About this task - Work through the data and report how many lines include the string "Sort", giving the number alone.

....

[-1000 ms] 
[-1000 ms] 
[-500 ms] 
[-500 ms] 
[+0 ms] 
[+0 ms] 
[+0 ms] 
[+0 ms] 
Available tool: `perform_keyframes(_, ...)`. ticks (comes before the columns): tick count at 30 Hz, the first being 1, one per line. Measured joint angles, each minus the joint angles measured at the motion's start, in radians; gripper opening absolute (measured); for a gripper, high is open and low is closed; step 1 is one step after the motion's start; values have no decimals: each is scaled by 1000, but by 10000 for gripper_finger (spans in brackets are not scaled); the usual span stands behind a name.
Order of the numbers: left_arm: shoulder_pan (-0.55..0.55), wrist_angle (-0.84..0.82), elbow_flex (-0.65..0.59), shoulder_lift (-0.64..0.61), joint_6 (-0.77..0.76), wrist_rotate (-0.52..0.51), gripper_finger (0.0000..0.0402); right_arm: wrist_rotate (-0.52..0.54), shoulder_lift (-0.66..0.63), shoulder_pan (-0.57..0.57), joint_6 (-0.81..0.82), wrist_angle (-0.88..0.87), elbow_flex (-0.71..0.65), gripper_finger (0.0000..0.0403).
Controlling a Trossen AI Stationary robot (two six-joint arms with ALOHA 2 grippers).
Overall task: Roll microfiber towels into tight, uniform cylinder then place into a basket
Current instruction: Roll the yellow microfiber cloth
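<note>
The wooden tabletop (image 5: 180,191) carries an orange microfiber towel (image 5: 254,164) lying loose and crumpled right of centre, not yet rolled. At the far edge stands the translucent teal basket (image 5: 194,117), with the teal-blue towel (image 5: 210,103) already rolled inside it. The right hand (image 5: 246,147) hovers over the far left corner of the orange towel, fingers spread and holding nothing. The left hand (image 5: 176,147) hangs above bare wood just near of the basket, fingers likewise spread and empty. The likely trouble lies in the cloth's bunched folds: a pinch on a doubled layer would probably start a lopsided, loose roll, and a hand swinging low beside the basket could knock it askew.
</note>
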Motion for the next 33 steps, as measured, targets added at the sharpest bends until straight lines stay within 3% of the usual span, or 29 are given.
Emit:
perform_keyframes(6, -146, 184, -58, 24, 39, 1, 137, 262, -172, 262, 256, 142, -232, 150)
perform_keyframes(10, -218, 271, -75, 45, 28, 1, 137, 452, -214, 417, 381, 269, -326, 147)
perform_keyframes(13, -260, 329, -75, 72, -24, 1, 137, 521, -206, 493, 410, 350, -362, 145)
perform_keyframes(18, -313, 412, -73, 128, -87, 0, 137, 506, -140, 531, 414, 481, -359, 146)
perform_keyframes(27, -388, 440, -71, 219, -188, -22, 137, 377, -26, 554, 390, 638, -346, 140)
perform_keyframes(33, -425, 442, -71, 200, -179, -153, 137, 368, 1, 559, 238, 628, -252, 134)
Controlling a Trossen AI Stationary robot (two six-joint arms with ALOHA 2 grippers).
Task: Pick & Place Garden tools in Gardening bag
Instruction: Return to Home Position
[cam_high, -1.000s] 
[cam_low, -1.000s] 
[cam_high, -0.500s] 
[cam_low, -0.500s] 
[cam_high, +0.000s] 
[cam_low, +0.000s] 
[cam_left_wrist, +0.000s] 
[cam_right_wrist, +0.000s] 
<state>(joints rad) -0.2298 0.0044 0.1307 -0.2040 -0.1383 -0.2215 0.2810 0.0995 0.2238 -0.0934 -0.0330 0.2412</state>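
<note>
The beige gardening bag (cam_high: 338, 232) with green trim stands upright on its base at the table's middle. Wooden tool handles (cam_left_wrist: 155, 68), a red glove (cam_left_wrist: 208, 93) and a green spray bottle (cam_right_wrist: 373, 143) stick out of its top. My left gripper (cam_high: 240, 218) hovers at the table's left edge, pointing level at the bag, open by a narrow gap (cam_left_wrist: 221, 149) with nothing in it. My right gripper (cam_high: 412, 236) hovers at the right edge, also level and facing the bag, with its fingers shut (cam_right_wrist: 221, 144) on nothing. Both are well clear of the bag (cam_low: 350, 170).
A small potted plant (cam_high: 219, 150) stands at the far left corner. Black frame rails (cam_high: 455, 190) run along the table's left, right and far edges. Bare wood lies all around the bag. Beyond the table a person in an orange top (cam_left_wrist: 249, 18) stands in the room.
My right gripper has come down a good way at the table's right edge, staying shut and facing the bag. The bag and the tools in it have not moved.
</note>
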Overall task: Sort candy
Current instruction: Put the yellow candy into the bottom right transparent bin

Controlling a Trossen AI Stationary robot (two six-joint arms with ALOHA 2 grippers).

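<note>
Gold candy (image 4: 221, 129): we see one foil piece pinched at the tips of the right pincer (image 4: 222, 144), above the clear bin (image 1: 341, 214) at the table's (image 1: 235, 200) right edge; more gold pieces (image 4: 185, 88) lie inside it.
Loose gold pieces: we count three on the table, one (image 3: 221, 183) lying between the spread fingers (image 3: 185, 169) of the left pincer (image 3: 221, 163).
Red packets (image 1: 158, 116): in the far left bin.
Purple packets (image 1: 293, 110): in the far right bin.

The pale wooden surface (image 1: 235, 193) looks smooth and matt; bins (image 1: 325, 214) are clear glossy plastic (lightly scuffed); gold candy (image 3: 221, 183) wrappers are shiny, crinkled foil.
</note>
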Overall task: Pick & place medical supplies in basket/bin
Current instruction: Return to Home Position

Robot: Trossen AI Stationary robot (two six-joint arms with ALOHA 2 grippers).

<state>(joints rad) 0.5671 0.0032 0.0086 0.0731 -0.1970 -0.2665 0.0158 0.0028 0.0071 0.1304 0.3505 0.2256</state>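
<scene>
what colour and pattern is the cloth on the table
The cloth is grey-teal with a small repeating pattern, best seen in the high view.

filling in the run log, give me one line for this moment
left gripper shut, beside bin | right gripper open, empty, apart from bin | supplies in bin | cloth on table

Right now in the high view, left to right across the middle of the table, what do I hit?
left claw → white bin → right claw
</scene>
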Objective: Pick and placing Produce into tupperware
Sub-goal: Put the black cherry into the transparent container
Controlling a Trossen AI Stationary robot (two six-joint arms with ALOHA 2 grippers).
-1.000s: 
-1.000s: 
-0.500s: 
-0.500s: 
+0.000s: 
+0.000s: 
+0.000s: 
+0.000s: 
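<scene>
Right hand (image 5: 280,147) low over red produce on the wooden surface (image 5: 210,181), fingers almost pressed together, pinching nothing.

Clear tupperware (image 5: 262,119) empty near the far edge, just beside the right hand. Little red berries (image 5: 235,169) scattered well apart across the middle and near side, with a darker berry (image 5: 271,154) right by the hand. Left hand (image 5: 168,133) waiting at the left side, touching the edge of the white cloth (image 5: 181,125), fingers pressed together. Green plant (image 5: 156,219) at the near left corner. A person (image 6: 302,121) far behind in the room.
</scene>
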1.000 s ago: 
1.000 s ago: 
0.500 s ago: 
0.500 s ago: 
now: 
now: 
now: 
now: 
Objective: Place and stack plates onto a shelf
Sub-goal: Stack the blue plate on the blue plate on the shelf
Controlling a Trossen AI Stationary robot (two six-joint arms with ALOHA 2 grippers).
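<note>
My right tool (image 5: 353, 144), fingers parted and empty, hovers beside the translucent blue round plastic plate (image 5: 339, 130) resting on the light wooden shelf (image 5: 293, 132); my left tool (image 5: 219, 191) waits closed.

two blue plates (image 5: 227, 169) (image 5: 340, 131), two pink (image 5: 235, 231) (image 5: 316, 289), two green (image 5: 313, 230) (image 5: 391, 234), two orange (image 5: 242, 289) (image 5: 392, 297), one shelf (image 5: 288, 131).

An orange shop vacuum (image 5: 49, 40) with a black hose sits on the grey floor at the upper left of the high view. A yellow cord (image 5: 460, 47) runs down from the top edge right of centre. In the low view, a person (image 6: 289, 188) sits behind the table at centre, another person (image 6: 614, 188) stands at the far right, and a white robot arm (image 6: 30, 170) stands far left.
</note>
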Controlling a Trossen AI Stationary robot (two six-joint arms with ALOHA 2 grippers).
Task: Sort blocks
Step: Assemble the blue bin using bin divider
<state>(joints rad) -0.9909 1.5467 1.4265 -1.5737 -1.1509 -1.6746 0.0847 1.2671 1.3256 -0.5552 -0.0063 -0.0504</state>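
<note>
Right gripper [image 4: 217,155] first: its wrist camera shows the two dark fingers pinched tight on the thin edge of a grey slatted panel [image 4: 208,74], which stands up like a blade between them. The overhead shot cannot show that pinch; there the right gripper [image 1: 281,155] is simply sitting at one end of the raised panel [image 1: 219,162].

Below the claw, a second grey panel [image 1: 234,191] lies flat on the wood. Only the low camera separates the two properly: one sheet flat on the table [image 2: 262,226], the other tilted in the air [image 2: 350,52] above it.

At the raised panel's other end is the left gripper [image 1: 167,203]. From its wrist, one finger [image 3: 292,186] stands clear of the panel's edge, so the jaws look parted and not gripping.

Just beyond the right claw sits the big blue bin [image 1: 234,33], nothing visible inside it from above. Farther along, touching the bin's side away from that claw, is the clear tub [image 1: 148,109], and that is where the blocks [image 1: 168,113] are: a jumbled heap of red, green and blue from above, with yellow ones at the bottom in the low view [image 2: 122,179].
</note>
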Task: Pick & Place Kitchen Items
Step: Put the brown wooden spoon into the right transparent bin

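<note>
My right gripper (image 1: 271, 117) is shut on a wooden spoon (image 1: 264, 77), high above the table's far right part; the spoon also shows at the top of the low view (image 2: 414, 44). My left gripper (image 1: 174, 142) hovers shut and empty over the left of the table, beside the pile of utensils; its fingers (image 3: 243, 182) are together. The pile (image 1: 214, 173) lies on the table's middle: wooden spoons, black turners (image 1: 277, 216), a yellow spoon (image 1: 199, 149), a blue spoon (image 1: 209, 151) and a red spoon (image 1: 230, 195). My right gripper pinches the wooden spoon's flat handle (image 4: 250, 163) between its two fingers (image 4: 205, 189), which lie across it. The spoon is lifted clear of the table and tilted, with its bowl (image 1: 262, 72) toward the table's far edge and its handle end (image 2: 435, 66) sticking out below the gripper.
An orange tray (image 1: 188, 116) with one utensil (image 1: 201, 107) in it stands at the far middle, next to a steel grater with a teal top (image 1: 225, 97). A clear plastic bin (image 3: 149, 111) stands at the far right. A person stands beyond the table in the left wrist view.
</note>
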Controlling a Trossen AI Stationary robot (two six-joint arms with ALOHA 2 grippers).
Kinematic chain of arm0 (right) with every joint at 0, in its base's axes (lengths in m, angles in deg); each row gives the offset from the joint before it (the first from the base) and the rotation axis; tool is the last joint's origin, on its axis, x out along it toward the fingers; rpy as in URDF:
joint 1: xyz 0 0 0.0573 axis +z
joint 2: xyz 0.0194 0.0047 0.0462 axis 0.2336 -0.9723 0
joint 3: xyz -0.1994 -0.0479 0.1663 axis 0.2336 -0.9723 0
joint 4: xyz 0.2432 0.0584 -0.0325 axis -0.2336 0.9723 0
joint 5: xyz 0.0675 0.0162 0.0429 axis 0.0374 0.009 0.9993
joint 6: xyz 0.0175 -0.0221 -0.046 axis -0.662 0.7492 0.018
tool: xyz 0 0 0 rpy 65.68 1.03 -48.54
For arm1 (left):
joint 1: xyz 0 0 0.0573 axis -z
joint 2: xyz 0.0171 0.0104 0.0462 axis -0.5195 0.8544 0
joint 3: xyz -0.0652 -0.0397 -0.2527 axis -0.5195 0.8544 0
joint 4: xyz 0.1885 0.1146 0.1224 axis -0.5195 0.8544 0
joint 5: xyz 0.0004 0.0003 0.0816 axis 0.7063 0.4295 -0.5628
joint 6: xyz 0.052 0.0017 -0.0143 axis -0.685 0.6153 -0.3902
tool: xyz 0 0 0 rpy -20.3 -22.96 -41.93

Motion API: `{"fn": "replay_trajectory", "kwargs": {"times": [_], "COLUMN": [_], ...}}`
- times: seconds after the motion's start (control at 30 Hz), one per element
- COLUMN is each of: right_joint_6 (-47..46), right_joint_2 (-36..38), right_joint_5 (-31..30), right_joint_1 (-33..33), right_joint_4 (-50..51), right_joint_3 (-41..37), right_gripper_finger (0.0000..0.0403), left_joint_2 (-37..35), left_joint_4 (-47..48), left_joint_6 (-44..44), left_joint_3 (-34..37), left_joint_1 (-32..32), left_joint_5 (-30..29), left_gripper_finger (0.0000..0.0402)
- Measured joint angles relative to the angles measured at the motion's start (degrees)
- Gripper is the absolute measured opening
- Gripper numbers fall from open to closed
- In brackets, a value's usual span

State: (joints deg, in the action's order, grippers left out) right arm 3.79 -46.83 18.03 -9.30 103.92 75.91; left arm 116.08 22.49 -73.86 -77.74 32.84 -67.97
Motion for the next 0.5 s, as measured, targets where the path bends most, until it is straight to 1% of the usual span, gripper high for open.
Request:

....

Result of this exercise - 2